The beauty of this field is that you can actually do experiments: you can give such vocabularies to real-life subjects—not just simulated cyber-agents, but flesh and blood people—and get them to perform varying types of communicative tasks with these limited resources. Of course you can’t actually replicate Stone Age languages—we’re humans and they weren’t—but you’ll at least establish upper limits on what could have been produced, and I’m willing to bet that in the process, facts we never knew about language will emerge.
The only person I know of who’s doing this kind of research is Jill Bowie, who’s just finished her doctoral dissertation at the University of Reading, England. So far, she has presented people with a fifty-word vocabulary and a Survivor-type scenario, and required them to communicate using only that vocabulary. Here’s just one example: one of her subjects, needing to express “In the forest, Fred was bitten by an enormous snake,” produced “Many many tree (CIRCLES HANDS IN AIR TWICE)/Fred/snake/big snake/big big snake/(TAPS LEG).” The mix of modalities is particularly impressive, rendering moot all those arguments about whether language was originally signed or spoken or mimed. Answer: all of the above.
More such experiments should be carried out, varying both the content of the vocabulary and its size. Which words, and how many of them, would be needed for significant communication in the different areas of human activity—child care, social intrigue, toolmaking, exchanging gossip? It would be possible to test empirically what I’ve claimed here, that none of these activities could have triggered language, either because words required by them are too abstract to be plausible as early inventions, or because too many words would have had to be invented before any useful or interesting messages could be exchanged. Since those same activities, though highly implausible as prime causes, could still have contributed to the expansion of protolanguage once it was up and running, the likely kind and extent of their contribution might also be assessed.

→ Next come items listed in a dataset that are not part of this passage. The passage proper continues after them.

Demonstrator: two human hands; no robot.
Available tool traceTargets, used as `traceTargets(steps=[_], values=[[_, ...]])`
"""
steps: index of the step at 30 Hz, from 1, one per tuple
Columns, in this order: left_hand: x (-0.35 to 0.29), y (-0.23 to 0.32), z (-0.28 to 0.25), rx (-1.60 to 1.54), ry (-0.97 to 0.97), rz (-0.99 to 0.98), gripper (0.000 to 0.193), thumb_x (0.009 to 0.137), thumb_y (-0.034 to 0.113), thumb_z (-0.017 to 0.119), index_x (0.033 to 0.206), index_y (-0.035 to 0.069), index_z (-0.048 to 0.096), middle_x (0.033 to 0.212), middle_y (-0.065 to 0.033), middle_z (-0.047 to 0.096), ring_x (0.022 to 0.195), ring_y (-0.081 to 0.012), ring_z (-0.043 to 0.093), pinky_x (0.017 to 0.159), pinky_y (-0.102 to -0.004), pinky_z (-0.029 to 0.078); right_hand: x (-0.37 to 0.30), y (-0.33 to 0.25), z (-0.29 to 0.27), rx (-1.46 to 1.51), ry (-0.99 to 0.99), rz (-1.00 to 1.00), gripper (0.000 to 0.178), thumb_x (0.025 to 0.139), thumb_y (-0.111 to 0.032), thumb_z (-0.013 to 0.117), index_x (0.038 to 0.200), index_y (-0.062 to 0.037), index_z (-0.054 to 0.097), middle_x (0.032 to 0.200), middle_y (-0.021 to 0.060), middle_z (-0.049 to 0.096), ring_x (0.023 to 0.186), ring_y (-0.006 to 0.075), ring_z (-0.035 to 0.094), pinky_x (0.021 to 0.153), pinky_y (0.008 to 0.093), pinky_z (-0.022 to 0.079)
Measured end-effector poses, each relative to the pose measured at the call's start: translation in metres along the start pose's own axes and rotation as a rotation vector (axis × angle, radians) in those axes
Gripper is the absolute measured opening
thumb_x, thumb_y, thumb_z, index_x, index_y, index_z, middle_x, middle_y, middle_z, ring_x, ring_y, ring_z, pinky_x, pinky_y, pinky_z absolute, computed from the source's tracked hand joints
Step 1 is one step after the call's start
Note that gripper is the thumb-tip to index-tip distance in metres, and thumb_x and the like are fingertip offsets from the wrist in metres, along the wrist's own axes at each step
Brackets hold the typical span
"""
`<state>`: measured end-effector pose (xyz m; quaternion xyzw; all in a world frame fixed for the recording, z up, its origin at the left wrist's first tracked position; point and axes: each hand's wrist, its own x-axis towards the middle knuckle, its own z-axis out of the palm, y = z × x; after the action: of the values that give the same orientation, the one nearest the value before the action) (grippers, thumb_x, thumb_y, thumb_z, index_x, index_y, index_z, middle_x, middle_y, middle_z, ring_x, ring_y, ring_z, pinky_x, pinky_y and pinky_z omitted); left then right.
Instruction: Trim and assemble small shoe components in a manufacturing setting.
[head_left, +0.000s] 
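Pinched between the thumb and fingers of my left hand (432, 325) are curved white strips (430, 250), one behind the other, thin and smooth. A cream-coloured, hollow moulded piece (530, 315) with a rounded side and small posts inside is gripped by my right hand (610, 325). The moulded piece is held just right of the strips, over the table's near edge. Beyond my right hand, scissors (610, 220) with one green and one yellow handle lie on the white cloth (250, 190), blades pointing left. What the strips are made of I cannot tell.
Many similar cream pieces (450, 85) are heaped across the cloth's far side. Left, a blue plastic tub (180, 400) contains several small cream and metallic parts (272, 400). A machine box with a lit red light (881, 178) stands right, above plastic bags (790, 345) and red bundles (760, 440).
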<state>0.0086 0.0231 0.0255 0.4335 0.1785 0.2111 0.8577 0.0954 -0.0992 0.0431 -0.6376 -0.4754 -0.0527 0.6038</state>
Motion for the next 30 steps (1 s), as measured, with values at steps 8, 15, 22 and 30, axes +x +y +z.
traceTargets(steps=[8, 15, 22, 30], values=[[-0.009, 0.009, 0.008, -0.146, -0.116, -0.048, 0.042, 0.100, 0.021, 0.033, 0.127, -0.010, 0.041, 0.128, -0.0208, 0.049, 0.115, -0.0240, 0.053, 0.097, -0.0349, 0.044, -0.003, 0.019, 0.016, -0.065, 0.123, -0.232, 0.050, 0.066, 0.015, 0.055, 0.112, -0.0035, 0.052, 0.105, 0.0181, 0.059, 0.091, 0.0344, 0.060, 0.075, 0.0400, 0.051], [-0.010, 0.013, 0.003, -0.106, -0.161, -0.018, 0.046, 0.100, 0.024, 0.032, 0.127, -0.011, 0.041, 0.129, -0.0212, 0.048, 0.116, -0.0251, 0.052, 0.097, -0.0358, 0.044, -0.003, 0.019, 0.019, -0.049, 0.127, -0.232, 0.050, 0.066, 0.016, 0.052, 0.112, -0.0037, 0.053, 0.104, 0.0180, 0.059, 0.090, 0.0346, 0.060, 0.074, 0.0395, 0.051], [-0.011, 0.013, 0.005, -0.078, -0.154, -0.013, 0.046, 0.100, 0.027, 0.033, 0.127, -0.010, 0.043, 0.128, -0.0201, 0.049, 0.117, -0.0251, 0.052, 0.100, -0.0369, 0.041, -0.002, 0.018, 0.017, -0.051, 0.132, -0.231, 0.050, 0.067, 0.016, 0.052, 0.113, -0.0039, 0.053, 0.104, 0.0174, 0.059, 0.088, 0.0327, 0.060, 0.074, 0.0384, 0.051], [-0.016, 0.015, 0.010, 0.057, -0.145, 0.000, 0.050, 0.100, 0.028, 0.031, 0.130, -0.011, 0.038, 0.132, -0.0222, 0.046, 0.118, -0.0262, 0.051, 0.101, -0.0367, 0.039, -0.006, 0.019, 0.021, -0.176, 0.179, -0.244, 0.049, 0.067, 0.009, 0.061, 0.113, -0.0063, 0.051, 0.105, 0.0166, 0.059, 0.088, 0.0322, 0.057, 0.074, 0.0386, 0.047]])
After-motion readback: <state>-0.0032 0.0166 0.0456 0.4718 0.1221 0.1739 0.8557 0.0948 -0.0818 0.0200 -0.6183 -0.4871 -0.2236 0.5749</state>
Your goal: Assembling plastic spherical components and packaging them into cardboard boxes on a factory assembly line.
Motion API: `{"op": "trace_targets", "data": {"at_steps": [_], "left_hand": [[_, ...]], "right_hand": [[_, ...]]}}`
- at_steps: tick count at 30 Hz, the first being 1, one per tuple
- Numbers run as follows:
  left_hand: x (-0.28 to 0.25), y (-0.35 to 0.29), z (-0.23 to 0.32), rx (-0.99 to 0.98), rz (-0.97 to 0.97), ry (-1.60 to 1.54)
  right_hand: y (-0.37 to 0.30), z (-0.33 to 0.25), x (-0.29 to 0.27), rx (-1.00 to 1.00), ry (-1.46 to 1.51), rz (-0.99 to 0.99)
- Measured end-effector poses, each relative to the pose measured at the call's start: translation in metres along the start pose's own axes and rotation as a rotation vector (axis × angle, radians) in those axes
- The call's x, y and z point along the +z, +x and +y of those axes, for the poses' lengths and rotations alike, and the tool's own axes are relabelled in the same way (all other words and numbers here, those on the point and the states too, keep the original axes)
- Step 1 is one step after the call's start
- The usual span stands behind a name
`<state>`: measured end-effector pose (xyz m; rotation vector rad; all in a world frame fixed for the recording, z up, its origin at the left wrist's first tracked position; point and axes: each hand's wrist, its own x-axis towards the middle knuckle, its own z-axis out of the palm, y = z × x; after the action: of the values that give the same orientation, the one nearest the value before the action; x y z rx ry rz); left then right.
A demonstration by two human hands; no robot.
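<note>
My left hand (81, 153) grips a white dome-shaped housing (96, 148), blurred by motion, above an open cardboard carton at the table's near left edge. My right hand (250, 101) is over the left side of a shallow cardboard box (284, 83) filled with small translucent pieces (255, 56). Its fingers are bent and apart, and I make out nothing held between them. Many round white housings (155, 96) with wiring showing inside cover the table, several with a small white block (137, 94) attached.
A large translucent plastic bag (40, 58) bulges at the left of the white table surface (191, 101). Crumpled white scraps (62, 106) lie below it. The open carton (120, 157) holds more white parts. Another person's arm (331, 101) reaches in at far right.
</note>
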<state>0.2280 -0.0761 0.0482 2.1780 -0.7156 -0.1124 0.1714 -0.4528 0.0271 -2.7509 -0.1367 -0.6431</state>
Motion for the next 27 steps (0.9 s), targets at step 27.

Possible pitfalls abound, of course. One species, no matter how smart, can never think its way back into the skin of another. Facile interpretations, slick just-so stories—these and more will bedevil the inquiry. The belief that sheer contingency rules wherever humans are concerned, making reconstruction futile, threatens the work from an opposite direction, and must also be resisted. That may be a valid belief, but we’ll never know if we haven’t tested it. And if we can unravel what happened in the first few seconds of the universe, discovering what happened at the beginning of protolanguage should not lie altogether beyond human powers.
CONNECTION AGAIN
But what the foregoing assumes is that from a very early stage words could be connected with one another to form more complex messages. Is that a reasonable assumption? Granted that apes and young children learn how to do this without explicit instruction, we must still bear in mind that both have numberless models—parents and trainers—to show them that it’s possible. And as we have seen, no ACS can properly combine any of its units. Aren’t we assuming too much here?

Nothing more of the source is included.